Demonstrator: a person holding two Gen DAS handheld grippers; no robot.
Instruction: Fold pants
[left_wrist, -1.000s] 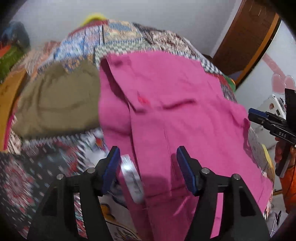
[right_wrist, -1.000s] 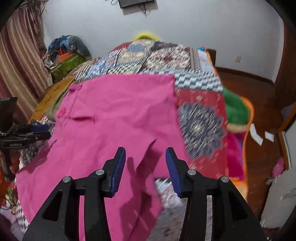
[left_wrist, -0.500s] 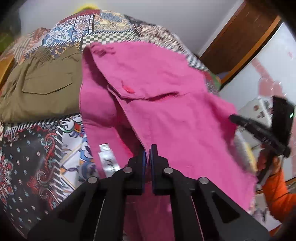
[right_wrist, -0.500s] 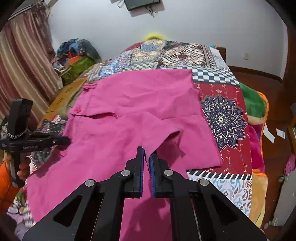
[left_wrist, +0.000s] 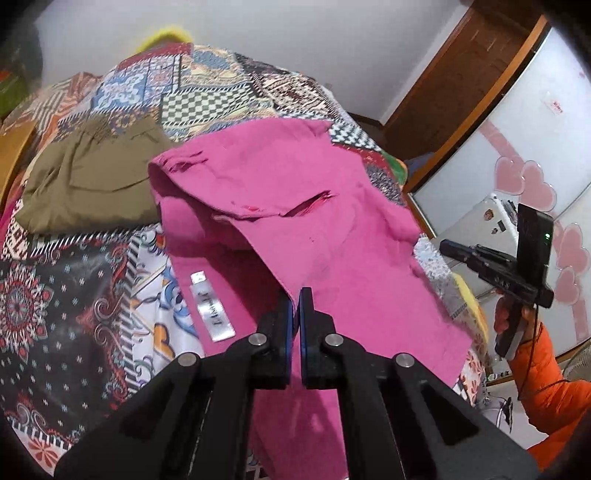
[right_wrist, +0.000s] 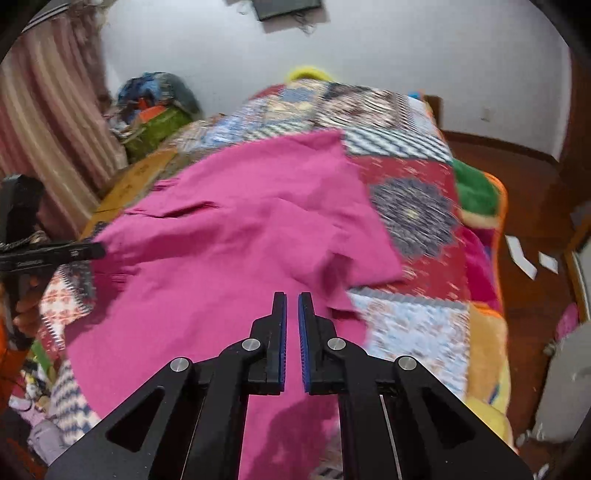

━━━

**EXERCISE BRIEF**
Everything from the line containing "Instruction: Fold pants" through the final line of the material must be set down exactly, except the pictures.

**THE ANSWER**
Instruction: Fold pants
[left_wrist, -1.000s] 
[right_wrist, -1.000s] 
[left_wrist, -0.500s] 
[right_wrist, -0.500s] 
[left_wrist, +0.000s] 
[right_wrist, +0.000s] 

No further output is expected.